The daughter of Libya’s former leader, Ayesha Gaddafi, has drawn global attention after urging people in Iran 🇮🇷 to reflect on Libya’s painful experience.
By Nkarura Kishoyian.
The daughter of Libya’s former leader, Ayesha Gaddafi, has drawn global attention after urging people in Iran 🇮🇷 to reflect on Libya’s painful experience.
By Nkarura Kishoyian.
Her message is not about personalities, but about patterns. Libya once had one of Africa’s strongest social systems, free education, free healthcare, and a state vision rooted in sovereignty. Today, it stands fractured, not by its own people, but by foreign intervention sold under the language of “freedom” and “human rights.”

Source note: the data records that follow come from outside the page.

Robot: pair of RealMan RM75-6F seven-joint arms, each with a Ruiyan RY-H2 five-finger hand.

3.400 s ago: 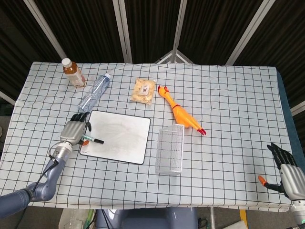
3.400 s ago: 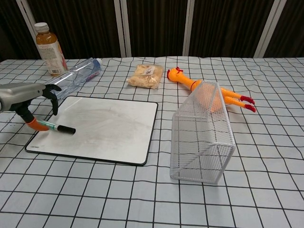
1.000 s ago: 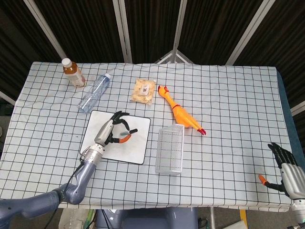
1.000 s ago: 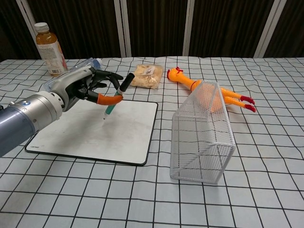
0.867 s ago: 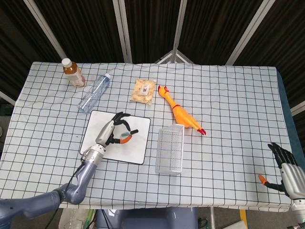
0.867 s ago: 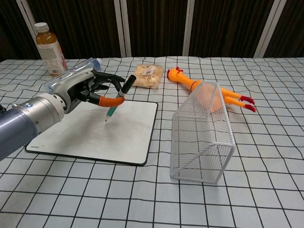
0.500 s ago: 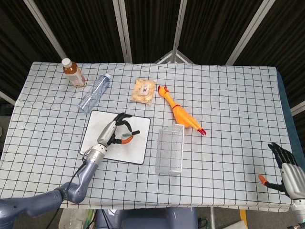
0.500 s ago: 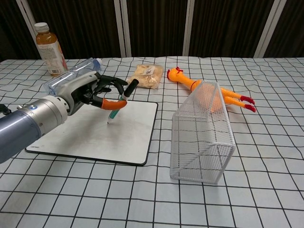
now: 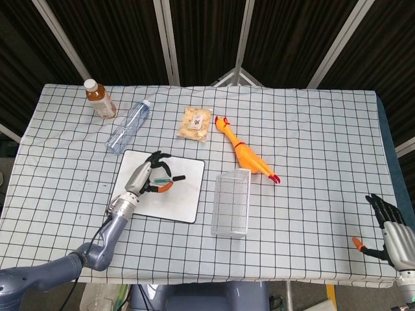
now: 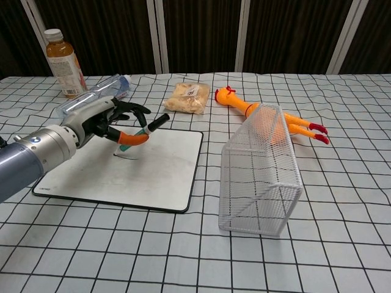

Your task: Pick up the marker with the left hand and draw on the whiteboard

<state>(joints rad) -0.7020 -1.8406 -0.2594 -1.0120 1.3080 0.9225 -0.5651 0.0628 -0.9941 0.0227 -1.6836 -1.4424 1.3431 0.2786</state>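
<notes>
Since half a second ago the left hand (image 10: pixel 101 125) has slid left across the whiteboard (image 10: pixel 153 168) and the marker (image 10: pixel 146 130) has tipped from steep to nearly flat, black cap end pointing right. 3.4 s ago the marker lay on the board's left edge under that hand; now it is lifted, pinched between the orange-tipped thumb and fingers (image 10: pixel 131 139), other fingers spread. In the head view the left hand (image 9: pixel 144 176) sits over the board's left-centre. Right hand (image 9: pixel 389 230) unchanged at the table's near right corner, holding nothing, fingers apart

Writing: bottle (image 10: pixel 63 58) label has print, too small to read. Small dark text at the whiteboard's near left corner, unreadable. Snack bag (image 10: pixel 187 97) carries a small label, unreadable

Marker: slim teal-green barrel with black cap; writing end hidden behind the thumb, can't tell if it touches the board. Whiteboard is white with a black rim, faint grey smears, lying flat on the checked table (image 10: pixel 342 201)

Rest unmoved: clear plastic bottle (image 9: pixel 129 125) on its side behind the board, rubber chicken (image 10: pixel 269 117), white wire basket (image 10: pixel 261 177) on its side right of the board
</notes>
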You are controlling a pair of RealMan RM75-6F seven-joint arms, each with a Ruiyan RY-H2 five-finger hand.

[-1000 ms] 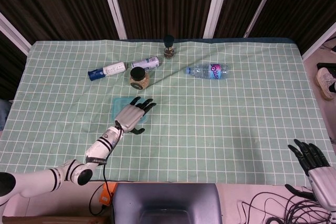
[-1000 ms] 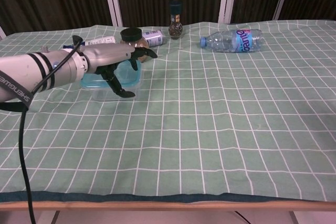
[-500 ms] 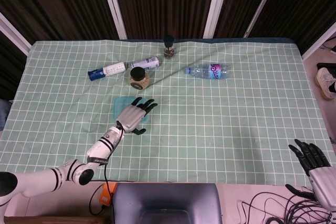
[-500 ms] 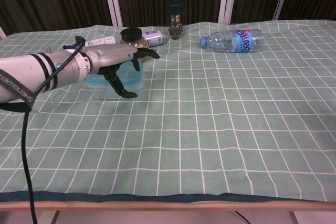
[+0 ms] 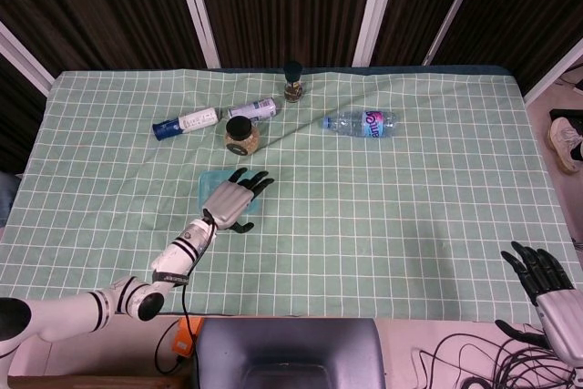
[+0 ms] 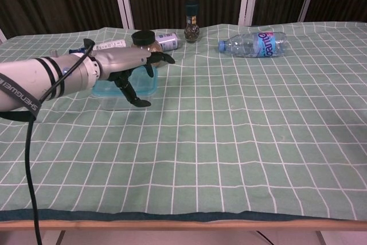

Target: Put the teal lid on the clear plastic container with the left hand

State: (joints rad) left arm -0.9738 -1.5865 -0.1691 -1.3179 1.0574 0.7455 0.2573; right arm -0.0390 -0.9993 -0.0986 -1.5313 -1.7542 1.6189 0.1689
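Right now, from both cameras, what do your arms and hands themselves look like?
The left hand has a silver-grey metallic back and black fingers. The left arm is light grey with black bands, printed lettering I can't read, and a black cable running alongside. The right hand shows black fingers on a grey palm; its arm is out of frame.

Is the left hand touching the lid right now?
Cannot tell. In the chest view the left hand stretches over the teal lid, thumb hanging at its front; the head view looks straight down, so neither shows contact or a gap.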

For Pan-Africans, this warning echoes loudly across history and geography. Libya is not an isolated case. Afghanistan was promised liberation and got endless war. Haiti was punished for daring to free itself and has never been allowed to breathe without foreign chains. Sudan was fractured along political and economic fault lines drawn from outside. Somalia was labeled a failed state after its institutions were systematically dismantled. The Congo remains one of the richest lands on earth, yet its people live in poverty because its wealth fuels foreign industries. Rwanda’s tragedy unfolded under the watch, silence, and manipulation of global powers who later rewrote the narrative.
Add Iraq, Syria, Yemen, Palestine, Mali, Burkina Faso, Niger, Central African Republic, South Sudan, Sierra Leone, Liberia, Angola, Mozambique, Zimbabwe, and even Libya’s African neighbors. Different cultures, same script. Destabilize. Divide. Loot. Then lecture the survivors about democracy.
Pan-Africanism is not nostalgia; it is memory with purpose. Africa and the Global South must study Libya not to defend mistakes, but to understand consequences. Sovereignty is not perfect governance, but without it, nations lose the right to correct themselves. Ayesha Gaddafi’s message is a reminder that when foreign powers arrive as saviors, they often leave as owners.
History keeps whispering. The question is whether Africa, Asia, and the oppressed world are finally ready to listen, unite, and choose self-determination over externally scripted futures.